Although he was born in London, Andrews' childhood was spent partly in North Wales, where he and his mother retreated from the Blitz, leaving his stockbroker father behind during most of the war. On a brief return to London, Andrews watched the Battle of Britain and spent a night sheltering in Aldwych tube station, a memory revived when he later met Henry Moore.

School sparked a burgeoning gift for languages, a precious skill in his later career. After the war he went to Eastbourne College and then gained a place at Gonville and Caius College, Cambridge. But national service intervened and he spent 1952-53 as an NCO in the Royal West Kents, training recruits and guarding prisoners in a military prison, before transferring for his second year to study Russian at Cambridge. Following this he went up to Caius to read French and Russian, and Part II in the Law Tripos.

After graduating in 1957, he taught briefly at a summer school in Northern Italy and stayed on to teach at the British Institute in Turin. On his return to London, he became an assistant to the export manager at Aquascutum before taking up a year's British Council studentship in teacher training in London. His reward was the post of assistant director of studies at the Cultura Inglesa in Sao Paulo, where he spent two years developing English Language teaching along with other duties. In 1962 he met and married Baerbel Gebhardt, adopting her daughter, Monica, who died in 1973.

Back in London in 1963, Andrews was finally taken on by the British Council and following his interest in Suez was fortunate in being able to choose a posting to Egypt as a teacher trainer. In 1965 he was sent back to Brazil as regional director in Curitiba, where he stayed for four years running the language school. His next posting was at headquarters in London as head of Overseas Section and Personnel Department. Where selection of suitable men and (sometimes) women for arduous posts overseas was crucially important, Andrews' flair and judgement were invaluable.

In 1973 Julian, with his family, by then a son and two daughters, was posted to Milan as Regional Director North Italy, where there existed a well-established setting for both educational and arts work by the Council. There, in addition to managing language teaching, he was able to maximise the Council's impact in the arts and build on the Italian appetite for music, drama and visual arts events from Britain. Among his most successful projects during this posting was the exhibition Arte Inglese Oggi, held in 1976 in the Palazzo Reale, and organised in collaboration with Visual Arts Department in London, with work by 50 prominent British artists. Later in the same year he managed the British representation at the Venice Biennale, when the sculptor Richard Long was selected as the British artist.

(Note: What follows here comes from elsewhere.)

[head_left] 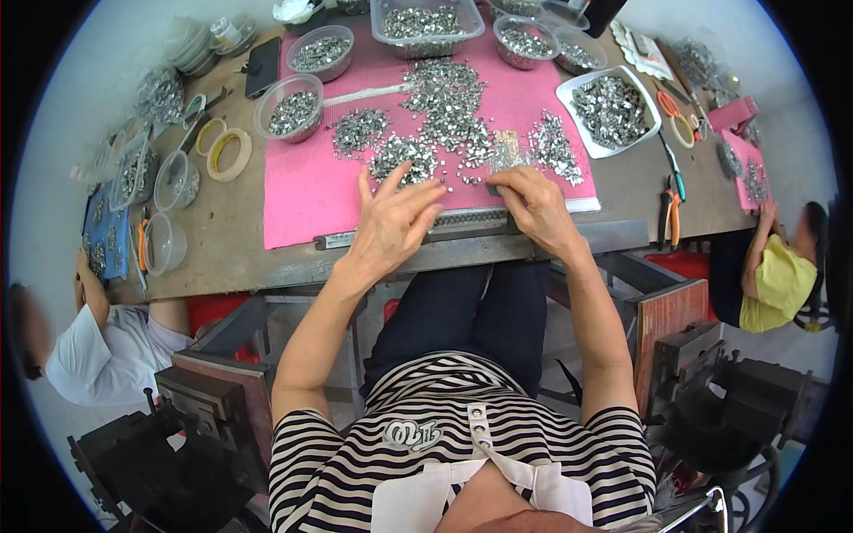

In 1979 he was delighted with the offer of the post of Director Fine Arts in London, preceded by a year's training at the Courtauld Institute of Art. While this was in effect a dream posting, Julian was initially apprehensive at the prospect of heading a specialist department regarded by the rest of the British Council as a bunch of mavericks, but his work in Milan had earned him respect within the department.

During his service in the fine arts department, Julian worked with Henry Moore on exhibitions worldwide, and supervised the department's role in the landmark Treasures of Britain exhibition in Washington. His involvement with the Council of Europe led to the award of its Cultural Medal in recognition of his work on the standards of exhibition management.

Julian's final posting was to the Netherlands in 1986, where he remained until his retirement in 1994 to a village near Harlech in North Wales. His publications include The Sculpture of David Nash (1999), The Shelter Drawings of Henry Moore (2002), and earlier, Sutherland: Disegni di Guerra with Roberto Tassi in 1982.

Julian Andrews, arts envoy: born Holloway, London 11 February 1934; married firstly 1962 Baerbel Gebhardt (one son, one daughter), 1997 Tricia Halliwell (one adopted daughter); died Llanbedr, Gwynedd 4 May 2010.